To do >> Starting at the top of the entries, restate word for word each line up to and including the one with "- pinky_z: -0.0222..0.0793".
------ Provided data ------
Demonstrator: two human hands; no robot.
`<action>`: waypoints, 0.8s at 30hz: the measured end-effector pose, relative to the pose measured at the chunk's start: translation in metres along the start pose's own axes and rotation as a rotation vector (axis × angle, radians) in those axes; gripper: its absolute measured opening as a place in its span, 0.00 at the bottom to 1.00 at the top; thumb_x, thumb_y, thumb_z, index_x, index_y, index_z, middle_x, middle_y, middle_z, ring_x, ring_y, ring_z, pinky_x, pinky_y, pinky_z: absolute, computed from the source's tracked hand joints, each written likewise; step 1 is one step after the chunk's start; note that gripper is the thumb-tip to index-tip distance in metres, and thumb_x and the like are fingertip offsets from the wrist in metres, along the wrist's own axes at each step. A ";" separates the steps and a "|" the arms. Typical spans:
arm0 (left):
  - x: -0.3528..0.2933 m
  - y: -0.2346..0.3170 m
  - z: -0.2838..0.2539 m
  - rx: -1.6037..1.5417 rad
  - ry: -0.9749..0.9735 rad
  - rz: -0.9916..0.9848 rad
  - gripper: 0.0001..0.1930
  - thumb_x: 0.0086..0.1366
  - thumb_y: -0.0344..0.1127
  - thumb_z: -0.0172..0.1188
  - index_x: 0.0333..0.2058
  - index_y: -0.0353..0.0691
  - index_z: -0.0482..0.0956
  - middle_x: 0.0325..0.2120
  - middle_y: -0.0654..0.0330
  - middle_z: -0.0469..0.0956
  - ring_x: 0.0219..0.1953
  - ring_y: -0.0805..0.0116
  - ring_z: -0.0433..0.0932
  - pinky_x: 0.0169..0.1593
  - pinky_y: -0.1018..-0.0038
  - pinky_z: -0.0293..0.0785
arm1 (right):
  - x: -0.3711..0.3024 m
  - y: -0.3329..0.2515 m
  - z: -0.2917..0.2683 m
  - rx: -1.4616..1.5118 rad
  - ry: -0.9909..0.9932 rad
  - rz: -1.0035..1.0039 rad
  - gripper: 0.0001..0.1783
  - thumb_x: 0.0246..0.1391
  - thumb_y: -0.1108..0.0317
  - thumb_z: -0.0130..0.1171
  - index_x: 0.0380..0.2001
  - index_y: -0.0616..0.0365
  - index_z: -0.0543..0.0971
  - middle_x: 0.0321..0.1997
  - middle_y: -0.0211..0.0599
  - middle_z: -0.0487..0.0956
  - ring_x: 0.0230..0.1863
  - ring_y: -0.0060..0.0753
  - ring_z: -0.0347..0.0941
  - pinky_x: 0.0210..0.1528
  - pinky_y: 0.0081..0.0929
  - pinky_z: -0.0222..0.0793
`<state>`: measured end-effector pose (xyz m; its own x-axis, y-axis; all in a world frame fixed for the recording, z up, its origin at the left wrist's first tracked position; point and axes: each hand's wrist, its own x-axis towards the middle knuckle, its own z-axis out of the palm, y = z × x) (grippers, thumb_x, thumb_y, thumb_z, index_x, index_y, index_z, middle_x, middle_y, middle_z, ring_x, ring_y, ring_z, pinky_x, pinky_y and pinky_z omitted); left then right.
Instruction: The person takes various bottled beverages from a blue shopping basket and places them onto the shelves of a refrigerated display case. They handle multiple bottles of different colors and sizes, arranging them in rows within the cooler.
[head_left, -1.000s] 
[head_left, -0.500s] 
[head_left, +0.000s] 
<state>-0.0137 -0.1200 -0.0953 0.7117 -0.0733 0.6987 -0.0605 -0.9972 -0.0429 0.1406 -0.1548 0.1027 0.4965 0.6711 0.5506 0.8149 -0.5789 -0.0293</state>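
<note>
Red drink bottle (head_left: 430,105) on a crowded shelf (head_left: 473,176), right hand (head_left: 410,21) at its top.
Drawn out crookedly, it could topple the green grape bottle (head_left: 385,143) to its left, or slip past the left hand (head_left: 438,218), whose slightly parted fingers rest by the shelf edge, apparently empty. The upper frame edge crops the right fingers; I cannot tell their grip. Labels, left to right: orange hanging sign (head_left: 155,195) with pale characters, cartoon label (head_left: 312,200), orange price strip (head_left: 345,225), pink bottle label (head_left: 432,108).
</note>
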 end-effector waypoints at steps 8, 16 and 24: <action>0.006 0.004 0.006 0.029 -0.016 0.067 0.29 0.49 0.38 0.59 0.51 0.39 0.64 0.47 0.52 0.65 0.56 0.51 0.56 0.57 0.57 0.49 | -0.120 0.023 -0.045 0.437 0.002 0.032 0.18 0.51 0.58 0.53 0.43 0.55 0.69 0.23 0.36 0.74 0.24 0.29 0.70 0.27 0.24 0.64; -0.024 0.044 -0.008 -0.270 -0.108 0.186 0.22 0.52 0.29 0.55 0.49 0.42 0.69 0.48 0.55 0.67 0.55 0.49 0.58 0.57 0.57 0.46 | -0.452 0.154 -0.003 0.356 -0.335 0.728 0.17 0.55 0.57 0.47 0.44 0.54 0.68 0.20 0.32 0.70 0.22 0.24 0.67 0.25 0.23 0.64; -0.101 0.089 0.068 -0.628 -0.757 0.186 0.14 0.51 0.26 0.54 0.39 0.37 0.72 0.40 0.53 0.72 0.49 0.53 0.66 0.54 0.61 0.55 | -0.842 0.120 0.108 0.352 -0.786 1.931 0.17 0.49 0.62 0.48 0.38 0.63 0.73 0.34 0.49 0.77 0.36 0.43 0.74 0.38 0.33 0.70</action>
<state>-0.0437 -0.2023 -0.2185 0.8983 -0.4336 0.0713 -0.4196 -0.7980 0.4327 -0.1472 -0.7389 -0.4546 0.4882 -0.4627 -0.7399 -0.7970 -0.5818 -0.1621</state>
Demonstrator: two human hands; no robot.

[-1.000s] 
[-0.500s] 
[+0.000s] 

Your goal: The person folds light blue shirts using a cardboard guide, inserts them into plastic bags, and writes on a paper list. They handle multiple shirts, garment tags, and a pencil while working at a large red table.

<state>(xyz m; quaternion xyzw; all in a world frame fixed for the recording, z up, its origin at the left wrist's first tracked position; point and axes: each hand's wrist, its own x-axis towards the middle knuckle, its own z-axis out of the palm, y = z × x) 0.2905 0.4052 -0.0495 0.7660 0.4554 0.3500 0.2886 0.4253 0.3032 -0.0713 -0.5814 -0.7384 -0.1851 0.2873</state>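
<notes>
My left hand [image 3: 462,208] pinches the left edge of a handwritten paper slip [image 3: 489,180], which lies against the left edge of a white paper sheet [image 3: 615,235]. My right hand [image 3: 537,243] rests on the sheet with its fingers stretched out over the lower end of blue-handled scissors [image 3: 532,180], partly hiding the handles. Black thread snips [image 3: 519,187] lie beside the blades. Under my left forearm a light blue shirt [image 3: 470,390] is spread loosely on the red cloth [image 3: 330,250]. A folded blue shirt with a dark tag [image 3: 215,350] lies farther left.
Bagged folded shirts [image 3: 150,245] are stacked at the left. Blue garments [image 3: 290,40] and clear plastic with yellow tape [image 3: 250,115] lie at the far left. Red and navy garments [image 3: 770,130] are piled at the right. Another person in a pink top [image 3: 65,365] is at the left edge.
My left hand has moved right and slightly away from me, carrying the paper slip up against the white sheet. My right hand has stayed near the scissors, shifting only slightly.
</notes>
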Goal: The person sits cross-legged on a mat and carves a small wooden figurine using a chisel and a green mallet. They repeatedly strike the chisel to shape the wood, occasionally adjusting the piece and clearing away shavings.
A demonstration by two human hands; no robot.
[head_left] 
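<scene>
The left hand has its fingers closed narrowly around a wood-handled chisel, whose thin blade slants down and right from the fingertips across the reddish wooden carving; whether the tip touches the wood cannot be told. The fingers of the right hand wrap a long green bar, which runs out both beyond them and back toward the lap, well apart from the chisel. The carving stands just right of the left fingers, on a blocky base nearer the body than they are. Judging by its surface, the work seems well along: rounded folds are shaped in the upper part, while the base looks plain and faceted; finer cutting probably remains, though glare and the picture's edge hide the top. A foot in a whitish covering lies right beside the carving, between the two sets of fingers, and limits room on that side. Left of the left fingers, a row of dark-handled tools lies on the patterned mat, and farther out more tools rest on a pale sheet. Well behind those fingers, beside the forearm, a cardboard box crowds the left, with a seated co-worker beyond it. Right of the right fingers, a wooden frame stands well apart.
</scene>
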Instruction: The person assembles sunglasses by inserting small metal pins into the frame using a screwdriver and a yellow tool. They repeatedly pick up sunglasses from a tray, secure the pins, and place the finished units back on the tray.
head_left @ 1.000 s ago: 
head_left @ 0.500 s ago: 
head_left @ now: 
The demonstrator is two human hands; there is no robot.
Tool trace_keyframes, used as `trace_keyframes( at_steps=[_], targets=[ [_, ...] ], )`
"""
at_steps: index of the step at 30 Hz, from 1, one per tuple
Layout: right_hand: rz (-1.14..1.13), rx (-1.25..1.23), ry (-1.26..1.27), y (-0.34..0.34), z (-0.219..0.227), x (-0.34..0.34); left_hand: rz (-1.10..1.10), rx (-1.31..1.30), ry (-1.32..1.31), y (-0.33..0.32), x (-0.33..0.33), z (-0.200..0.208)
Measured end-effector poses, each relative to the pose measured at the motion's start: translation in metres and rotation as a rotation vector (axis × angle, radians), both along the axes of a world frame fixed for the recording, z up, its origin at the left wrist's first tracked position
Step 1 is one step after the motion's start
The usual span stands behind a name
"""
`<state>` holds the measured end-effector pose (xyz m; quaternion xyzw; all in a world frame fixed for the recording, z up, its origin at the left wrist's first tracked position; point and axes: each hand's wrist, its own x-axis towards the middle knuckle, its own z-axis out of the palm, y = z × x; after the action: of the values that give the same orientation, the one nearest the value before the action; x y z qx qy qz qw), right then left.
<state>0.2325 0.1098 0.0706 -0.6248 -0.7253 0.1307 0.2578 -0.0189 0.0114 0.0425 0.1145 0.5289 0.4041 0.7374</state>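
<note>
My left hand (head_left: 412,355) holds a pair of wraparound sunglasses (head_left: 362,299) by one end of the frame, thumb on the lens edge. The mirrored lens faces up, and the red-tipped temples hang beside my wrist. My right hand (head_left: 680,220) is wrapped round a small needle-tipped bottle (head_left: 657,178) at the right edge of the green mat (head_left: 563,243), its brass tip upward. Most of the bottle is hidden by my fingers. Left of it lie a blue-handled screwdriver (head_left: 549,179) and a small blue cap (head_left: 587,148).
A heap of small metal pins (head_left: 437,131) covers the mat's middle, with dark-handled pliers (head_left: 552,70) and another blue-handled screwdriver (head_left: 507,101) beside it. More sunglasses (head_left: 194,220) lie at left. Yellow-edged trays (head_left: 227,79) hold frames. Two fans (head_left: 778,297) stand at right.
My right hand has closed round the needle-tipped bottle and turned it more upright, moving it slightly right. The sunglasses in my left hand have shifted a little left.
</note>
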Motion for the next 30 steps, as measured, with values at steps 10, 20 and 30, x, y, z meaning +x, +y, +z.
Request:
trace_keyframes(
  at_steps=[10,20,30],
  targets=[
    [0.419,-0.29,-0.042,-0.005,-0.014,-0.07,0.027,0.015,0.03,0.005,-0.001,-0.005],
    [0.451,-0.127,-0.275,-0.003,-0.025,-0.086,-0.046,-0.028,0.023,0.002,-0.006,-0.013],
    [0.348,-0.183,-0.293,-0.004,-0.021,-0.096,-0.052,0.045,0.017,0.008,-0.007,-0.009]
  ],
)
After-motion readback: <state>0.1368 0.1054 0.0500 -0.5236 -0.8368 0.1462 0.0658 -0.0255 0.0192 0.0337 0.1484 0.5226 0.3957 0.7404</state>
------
Output below >>
Demonstrator: two human hands; no robot.
`<action>`: waypoints, 0.8s at 30hz: the measured end-effector pose, relative to the pose measured at the chunk's start: translation in metres along the start pose's own axes and rotation as a rotation vector (axis × angle, radians) in those axes; gripper: its absolute measured opening as a place in its span, 0.00 at the bottom to 1.00 at the top; thumb_x, thumb_y, thumb_z, index_x, index_y, index_z, middle_x, middle_y, middle_z, ring_x, ring_y, ring_z, pinky_x, pinky_y, pinky_z: absolute, computed from the source's tracked hand joints, each written likewise; step 1 is one step after the chunk's start; note that gripper is the thumb-tip to index-tip distance in metres, and thumb_x and the like are fingertip offsets from the wrist in metres, along the wrist's own axes at each step. A ";" separates the steps and a "|" the arms. Typical spans:
arm0 (left):
  - x: -0.3528..0.2933 m
  - y: -0.2346..0.3170 m
  - z: -0.2838..0.2539 m
  - rx: -1.6037..1.5417 rad
  - ry: -0.9749..0.9735 rad
  - rz: -0.9916..0.9848 rad
  - gripper: 0.0001..0.1930
  - thumb_x: 0.0086..0.1366
  - thumb_y: -0.0344..0.1127
  - thumb_z: -0.0172..0.1188
  - index_x: 0.0333..0.2058
  - index_y: -0.0353..0.0691
  - index_z: -0.0482..0.0956
  - middle_x: 0.0325..0.2120
  - middle_y: -0.0654..0.0330
  - middle_z: -0.0469..0.0956
  - ring_x: 0.0219..0.1953
  - ring_y: -0.0805..0.0116
  - ring_z: -0.0433..0.0932
  - pinky_x: 0.0169..0.1593
  - pinky_y: -0.1018..-0.0038
  - pinky_z: -0.0293..0.0785
arm1 (right):
  - x: -0.3711..0.3024 m
  - y: -0.3329..0.2515 m
  - z: -0.2917..0.2683 m
  - rx: -1.4616..1.5118 rad
  - ry: -0.9909..0.9932 rad
  - rz: -1.0035..1.0039 rad
  - gripper: 0.0001..0.1783
  - thumb_x: 0.0246..0.1391
  - thumb_y: -0.1108..0.0317
  - thumb_z: -0.0130..0.1171
  - index_x: 0.0380..0.2001
  - index_y: -0.0616..0.0365
  - index_z: -0.0543..0.0971
  - middle_x: 0.0321..0.1997
  - middle_y: -0.0211..0.0599
  - middle_z: -0.0487..0.0956
  - ring_x: 0.0230..0.1863
  - ring_y: -0.0060..0.0753
  - ring_z: -0.0347..0.0941
  - pinky_x: 0.0210..0.1528
  - pinky_y: 0.0081..0.0929
  - pinky_z: -0.0222..0.0793

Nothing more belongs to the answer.